Directions for this task:
Line by line, repeat the material below exactly and skip the images.

Supplied data:
▼

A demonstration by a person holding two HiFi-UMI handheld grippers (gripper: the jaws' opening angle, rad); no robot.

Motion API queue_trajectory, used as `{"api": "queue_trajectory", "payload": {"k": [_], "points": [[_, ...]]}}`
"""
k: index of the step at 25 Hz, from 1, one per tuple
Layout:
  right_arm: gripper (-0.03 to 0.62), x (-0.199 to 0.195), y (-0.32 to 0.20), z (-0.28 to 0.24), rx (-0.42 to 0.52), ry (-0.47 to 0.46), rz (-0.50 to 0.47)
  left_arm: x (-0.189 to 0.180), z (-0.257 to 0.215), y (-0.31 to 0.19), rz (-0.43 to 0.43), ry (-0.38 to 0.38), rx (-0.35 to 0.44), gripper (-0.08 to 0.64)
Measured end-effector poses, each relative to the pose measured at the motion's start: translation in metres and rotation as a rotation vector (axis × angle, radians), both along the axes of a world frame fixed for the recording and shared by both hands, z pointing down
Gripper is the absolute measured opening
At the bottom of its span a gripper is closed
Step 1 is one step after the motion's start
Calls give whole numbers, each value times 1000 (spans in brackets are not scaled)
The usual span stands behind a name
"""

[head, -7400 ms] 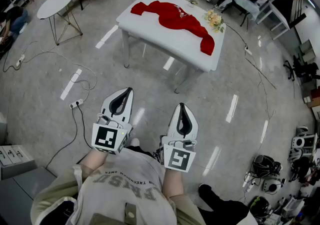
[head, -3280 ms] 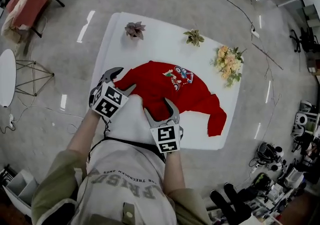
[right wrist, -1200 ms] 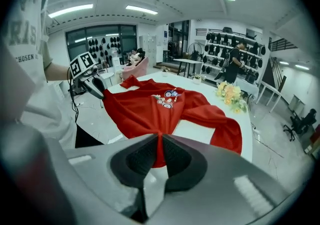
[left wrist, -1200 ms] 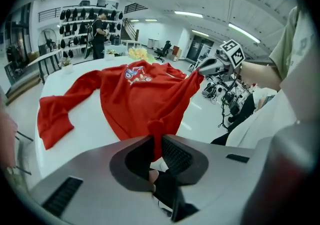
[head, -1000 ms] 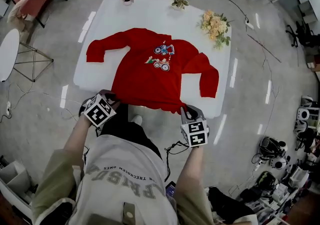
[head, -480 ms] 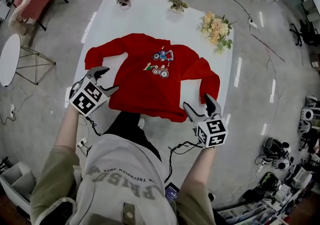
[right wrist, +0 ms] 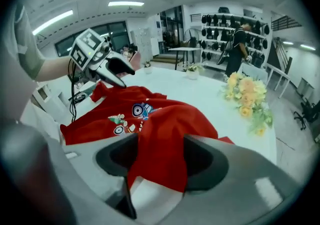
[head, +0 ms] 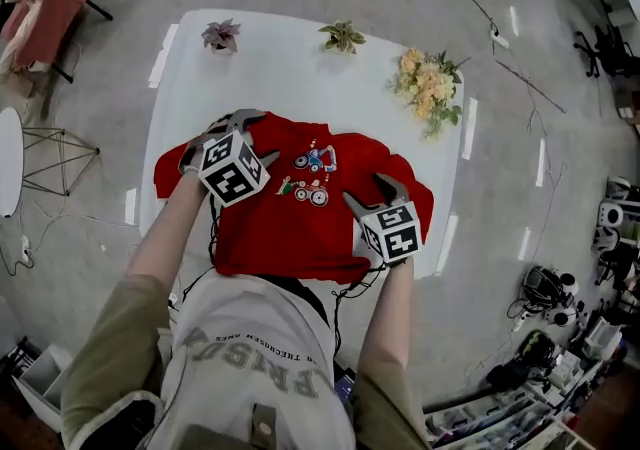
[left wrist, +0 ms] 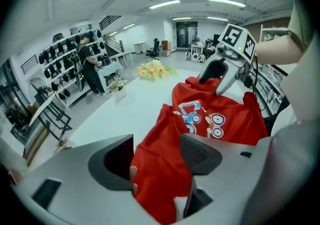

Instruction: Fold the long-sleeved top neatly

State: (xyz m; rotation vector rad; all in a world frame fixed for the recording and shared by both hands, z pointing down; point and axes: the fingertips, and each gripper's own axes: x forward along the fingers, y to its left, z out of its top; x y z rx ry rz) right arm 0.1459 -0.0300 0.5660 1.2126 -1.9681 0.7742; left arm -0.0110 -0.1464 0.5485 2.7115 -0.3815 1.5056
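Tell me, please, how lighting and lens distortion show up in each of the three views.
Head view: wide-angle bending, pale light streaks glaring on the floor, the red top evenly lit. Left gripper view: heavy fisheye, dark rounded corners, ceiling lights blown out. Right gripper view: same curvature and dark rim.

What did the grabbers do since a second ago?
Both let go of the hem and moved up the red top, the left gripper and right gripper each to a shoulder. Their jaws have just opened, the right then closing a little, with red cloth between them. The top stayed spread on the table.
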Motion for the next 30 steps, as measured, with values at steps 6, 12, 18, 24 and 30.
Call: {"api": "queue_trajectory", "payload": {"k": [6, 12, 18, 24, 30], "points": [[38, -14, 4, 25, -116, 55, -77, 37, 45, -36, 186, -133, 66, 213], [9, 1, 29, 7, -110, 50, -62, 42, 50, -40, 179, -73, 53, 20], [9, 15, 42, -10, -66, -22, 3, 9, 7, -83, -105, 76, 159, 20], [121, 10, 41, 30, -179, 23, -143, -8, 65, -47, -58, -170, -18, 46], [310, 69, -18, -31, 10, -97, -12, -20, 12, -65, -115, -97, 26, 213]]}}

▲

Answer:
A demonstration by a person holding two HiFi-UMI handheld grippers (gripper: the jaws' opening angle, rad); no robot.

Motion API queue_trajectory, used as `{"api": "queue_trajectory", "payload": {"k": [_], "points": [[_, ...]]}}`
"""
k: index of the step at 25 Hz, from 1, one per tuple
Layout:
  right_arm: gripper (-0.03 to 0.62), x (-0.199 to 0.195), y (-0.32 to 0.20), z (-0.28 to 0.24), rx (-0.42 to 0.52), ry (-0.47 to 0.46), rz (-0.50 to 0.47)
  left_arm: x (-0.189 to 0.180), z (-0.257 to 0.215), y (-0.31 to 0.19), rz (-0.43 to 0.43), ry (-0.38 to 0.38), rx (-0.35 to 0.44), gripper (-0.08 to 0.64)
Measured end-effector poses, each relative to the pose measured at the motion's start: translation in metres and rotation as a rotation vector (axis × angle, radians), both along the axes of a world frame fixed for the recording and shared by both hands, z pointing down
Gripper is the absolute measured opening
At the bottom of its span a gripper is closed
Step 1 is one step after the motion's start
Calls give whole numbers, each value times 1000 (spans in brackets are not scaled)
The usual span stands behind a name
"""

[head, -7400 ms] 
[head, -3280 ms] 
[right wrist, -1200 ms] 
[left wrist, -1200 ms] 
[head, -1000 ms] 
[head, -480 ms] 
[right wrist, +0 ms] 
[head, +0 ms] 
[left wrist, +0 ms] 

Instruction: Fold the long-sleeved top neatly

State: (xyz m; rotation vector rad; all in a world frame fixed for the recording and shared by both hands, z pointing down; point and axes: the fingertips, and each gripper's own axes: x forward along the fingers, y to its left, z out of its top; x y z rx ry rz) right arm 0.1459 -0.0300 0.5660 1.2126 -1.9681 0.7742; left arm -0.0110 -0.1464 0.5485 2.7115 -0.3815 1.5056
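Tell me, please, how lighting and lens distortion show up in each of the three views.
Head view: wide-angle bending, pale light streaks glaring on the floor, the red top evenly lit. Left gripper view: heavy fisheye, dark rounded corners, ceiling lights blown out. Right gripper view: same curvature and dark rim.

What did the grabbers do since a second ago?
Both let go of the hem and moved up the red top, the left gripper and right gripper each to a shoulder. Their jaws have just opened, the right then closing a little, with red cloth between them. The top stayed spread on the table.
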Motion for the next 30 steps, as measured, with values at steps 6, 12, 18, 24 and 30.
Call: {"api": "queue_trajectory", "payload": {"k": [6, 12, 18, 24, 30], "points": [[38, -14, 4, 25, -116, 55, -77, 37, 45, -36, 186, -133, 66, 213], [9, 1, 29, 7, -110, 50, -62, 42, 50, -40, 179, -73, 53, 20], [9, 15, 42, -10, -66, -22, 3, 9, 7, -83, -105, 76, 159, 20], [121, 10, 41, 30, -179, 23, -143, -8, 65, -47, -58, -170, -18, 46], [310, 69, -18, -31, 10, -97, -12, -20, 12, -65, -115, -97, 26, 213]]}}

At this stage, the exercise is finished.